A parábola do Rico Insensato não é uma condenação da prosperidade — é uma condenação da ilusão de que a prosperidade pode ser o fundamento da segurança. Celeiros maiores não compram mais tempo de vida. O homem que construiu para décadas não sobreviveu até a madrugada. A única riqueza que atravessa a morte é a riqueza que foi investida onde a morte não chega.
A Parabola do Rico Insensato permanece como uma das mais urgentes advertencias para o mundo contemporaneo. Em uma cultura obcecada com planejamento de aposentadoria e seguranca financeira, a pergunta de Deus e perturbadora em sua simplicidade: para quem sera? O acumulo que chamamos de nosso e temporario. A unica seguranca permanente e aquela que o dinheiro nao pode comprar e a morte nao pode roubar: a riqueza que Jesus chamou de tesouro no ceu. Nao ha celeiro grande o suficiente para guardar o que sobrevive a noite em que a alma e pedida de volta.
A mensagem do Rico Insensato nao e que a riqueza e ma — e que a riqueza que nao sabe para onde vai depois da morte e insensata. Salomao, o homem mais rico do Antigo Testamento, chegou a mesma conclusao: vaidade de vaidades, tudo e vaidade (Ec 1.2). Mas o Novo Testamento oferece algo que o Eclesiastes nao tinha: Jesus mostrou onde investir de forma que ecoa pela eternidade. Dai esmola, disse ele, e fazei para vos bolsas que nao envelhecem, um tesouro nos ceus que nao falte (Lc 12.33). O insensato enterrou nos celeiros; o sabio investe onde a morte nao pode subtrair.
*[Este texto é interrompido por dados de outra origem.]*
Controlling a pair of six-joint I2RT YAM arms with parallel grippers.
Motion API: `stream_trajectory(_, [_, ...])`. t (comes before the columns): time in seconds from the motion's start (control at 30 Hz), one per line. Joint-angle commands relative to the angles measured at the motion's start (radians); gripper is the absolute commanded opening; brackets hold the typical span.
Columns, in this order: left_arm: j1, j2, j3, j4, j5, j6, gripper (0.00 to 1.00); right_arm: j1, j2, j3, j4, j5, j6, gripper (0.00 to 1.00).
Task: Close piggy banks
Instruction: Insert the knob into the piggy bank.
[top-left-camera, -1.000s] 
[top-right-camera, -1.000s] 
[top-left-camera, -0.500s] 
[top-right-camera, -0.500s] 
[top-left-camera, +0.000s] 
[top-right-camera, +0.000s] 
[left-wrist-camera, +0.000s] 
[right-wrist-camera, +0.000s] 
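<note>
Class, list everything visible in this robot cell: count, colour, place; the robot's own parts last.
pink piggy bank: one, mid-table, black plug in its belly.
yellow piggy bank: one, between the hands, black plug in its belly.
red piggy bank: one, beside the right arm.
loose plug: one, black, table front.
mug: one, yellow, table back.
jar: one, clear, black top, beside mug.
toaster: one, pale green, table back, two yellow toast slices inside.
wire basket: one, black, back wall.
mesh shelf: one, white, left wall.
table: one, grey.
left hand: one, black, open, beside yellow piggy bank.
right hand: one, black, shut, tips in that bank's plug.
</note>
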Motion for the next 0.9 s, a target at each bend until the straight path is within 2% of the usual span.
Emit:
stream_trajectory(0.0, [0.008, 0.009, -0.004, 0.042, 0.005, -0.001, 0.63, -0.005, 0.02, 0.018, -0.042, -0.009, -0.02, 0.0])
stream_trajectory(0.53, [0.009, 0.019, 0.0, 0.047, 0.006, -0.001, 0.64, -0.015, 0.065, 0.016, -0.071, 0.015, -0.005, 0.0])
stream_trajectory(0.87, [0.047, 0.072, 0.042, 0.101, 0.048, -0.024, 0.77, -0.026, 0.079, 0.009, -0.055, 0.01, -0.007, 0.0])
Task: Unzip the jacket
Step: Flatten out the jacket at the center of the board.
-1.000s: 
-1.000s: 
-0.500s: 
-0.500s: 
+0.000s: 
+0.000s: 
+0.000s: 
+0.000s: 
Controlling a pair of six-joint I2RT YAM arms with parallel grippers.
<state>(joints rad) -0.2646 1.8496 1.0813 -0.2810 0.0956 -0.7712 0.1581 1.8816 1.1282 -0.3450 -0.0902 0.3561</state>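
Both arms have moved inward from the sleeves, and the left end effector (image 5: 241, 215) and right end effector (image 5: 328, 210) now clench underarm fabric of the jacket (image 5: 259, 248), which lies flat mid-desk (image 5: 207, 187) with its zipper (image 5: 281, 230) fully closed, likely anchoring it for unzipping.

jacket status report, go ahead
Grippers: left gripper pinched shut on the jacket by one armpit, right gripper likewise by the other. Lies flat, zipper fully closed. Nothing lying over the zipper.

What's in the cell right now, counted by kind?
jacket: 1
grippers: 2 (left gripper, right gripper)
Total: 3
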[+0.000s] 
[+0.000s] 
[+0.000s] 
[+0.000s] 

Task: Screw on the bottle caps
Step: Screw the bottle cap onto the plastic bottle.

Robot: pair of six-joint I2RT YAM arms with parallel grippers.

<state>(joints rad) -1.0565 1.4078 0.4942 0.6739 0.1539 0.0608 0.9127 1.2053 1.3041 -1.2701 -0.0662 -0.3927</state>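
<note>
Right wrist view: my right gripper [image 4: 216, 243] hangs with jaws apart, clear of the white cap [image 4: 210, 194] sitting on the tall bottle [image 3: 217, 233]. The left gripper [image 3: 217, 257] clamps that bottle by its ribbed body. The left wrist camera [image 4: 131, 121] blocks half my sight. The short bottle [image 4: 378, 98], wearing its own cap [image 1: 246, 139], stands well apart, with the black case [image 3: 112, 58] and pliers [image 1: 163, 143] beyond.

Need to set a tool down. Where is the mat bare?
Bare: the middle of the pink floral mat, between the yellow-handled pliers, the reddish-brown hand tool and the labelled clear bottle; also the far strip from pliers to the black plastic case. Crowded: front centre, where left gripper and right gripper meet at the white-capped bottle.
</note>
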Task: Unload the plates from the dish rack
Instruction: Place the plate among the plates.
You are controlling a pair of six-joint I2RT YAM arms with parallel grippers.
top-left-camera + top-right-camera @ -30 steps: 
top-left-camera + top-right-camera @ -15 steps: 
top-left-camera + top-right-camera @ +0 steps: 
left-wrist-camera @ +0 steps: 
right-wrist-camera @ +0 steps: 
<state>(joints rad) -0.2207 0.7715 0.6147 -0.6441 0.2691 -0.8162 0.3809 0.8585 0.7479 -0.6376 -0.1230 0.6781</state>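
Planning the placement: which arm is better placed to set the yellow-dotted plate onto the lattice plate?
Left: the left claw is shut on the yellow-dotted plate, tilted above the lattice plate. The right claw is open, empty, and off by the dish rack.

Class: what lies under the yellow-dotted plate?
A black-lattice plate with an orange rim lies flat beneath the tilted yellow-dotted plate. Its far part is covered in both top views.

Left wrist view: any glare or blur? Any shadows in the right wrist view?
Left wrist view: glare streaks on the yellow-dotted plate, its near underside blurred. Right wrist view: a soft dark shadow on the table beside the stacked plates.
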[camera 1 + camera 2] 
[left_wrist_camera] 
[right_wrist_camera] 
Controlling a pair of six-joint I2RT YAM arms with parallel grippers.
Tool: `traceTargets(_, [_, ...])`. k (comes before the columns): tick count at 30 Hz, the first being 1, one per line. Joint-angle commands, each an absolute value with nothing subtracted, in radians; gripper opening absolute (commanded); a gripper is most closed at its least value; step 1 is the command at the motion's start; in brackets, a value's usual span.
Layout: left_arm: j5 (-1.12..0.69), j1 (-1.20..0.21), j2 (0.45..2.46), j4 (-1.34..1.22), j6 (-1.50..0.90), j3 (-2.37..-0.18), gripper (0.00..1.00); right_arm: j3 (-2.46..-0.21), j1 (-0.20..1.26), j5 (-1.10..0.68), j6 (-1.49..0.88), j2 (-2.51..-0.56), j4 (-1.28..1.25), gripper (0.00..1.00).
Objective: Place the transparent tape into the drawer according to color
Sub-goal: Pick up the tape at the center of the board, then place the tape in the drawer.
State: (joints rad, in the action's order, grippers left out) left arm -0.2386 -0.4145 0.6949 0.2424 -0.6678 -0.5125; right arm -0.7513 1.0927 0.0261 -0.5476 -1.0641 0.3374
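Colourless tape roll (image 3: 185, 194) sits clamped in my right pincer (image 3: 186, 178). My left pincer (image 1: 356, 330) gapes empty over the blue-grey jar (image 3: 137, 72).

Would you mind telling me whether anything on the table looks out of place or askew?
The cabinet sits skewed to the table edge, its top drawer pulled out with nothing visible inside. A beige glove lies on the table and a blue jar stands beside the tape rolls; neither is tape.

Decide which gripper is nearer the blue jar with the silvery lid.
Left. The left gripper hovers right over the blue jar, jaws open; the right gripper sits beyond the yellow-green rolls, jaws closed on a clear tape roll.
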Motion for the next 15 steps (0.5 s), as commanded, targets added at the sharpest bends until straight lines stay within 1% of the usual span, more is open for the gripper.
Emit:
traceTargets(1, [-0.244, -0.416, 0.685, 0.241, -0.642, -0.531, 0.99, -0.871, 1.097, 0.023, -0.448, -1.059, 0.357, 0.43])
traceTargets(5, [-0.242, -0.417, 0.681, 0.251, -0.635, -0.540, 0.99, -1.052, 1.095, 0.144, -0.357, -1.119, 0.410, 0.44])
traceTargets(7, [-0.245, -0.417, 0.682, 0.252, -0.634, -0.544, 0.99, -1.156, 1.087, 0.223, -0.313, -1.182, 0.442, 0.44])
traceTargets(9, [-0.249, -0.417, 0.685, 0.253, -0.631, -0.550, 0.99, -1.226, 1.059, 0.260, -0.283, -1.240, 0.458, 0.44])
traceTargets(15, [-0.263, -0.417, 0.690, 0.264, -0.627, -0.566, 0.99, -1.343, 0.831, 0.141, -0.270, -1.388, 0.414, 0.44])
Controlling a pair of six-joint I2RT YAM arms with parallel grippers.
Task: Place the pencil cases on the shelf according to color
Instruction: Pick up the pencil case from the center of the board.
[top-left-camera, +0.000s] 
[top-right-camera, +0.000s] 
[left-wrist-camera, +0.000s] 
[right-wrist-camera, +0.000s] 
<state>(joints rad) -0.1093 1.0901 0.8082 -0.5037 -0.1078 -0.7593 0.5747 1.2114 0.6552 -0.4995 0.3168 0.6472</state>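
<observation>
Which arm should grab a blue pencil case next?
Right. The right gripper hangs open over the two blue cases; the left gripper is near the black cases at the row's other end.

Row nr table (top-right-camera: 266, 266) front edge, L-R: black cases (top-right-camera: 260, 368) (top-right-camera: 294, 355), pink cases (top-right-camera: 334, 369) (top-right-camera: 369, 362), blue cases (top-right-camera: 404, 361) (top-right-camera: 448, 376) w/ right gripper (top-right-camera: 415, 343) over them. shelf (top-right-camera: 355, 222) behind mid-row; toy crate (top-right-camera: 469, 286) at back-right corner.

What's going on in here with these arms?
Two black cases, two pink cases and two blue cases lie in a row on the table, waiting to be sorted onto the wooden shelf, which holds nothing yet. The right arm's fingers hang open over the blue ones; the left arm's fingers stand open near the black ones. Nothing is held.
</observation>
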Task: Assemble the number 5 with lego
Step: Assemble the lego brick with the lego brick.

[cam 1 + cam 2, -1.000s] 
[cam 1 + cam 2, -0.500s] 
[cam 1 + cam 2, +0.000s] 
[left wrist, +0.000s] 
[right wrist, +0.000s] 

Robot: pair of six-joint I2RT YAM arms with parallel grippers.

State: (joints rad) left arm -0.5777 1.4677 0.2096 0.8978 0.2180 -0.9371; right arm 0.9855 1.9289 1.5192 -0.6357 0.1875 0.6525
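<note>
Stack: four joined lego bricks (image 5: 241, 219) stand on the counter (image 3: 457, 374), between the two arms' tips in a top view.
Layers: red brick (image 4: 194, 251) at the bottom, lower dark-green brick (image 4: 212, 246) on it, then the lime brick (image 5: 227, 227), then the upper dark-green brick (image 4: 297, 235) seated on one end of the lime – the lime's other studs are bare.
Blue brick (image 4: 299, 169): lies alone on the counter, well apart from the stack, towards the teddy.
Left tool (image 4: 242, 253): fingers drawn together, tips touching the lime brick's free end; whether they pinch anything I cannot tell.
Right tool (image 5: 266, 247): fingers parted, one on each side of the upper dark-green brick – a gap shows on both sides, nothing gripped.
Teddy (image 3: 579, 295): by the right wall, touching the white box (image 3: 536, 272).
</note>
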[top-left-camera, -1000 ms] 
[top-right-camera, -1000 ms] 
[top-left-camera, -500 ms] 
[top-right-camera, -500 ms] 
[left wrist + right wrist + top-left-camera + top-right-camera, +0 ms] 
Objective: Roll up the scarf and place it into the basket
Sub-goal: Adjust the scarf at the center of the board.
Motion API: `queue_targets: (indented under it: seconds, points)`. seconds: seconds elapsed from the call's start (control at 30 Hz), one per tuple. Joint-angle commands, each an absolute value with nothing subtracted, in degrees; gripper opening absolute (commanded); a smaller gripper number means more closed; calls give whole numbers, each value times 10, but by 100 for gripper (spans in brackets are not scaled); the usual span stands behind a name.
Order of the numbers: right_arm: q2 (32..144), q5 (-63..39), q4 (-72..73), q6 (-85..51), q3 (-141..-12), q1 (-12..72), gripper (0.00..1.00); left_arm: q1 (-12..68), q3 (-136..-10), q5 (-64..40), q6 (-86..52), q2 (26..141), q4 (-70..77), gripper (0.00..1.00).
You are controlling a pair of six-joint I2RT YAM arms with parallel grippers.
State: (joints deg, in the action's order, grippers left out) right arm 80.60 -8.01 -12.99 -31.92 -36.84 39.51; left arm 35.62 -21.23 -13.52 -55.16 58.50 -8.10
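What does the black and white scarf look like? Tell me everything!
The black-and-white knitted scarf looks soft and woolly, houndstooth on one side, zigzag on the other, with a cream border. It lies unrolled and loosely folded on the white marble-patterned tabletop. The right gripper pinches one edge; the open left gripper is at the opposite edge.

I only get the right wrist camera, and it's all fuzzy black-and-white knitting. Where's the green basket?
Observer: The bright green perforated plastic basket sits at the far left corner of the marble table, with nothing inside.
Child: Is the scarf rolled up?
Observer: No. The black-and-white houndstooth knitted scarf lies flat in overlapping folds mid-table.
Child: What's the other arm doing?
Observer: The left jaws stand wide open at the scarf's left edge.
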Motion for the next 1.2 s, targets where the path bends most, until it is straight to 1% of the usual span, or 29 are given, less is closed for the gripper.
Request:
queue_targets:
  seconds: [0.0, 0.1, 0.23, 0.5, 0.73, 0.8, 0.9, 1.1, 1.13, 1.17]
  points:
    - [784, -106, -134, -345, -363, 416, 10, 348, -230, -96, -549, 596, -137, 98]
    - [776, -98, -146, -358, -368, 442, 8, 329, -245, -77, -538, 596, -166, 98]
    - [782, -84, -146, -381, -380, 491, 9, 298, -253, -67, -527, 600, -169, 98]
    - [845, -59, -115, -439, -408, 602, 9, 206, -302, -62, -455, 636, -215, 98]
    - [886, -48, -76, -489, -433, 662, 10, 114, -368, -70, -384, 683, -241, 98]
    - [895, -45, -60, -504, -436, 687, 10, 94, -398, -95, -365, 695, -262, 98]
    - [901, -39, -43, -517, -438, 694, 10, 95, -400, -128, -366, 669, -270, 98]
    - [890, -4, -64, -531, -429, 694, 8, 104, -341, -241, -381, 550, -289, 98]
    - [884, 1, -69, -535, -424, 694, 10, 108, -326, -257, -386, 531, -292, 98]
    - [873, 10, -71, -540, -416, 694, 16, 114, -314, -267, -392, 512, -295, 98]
A Parabola do Rico Insensato continua sendo uma das historias mais necessarias para cada geracao. Ela nao proibe planejar o futuro — proibe fazer do futuro planejado o unico horizonte. O homem que pensou em si mesmo durante toda a conversa interna nao era so rico — era so. Sem Deus, sem os outros, sem horizonte alem dos proprios celeiros. A riqueza verdadeira, segundo Jesus, e exatamente o oposto: e saber de Quem tudo vem, para Quem tudo vai, e como usar o intervalo entre os dois de forma que faz sentido diante do Doador.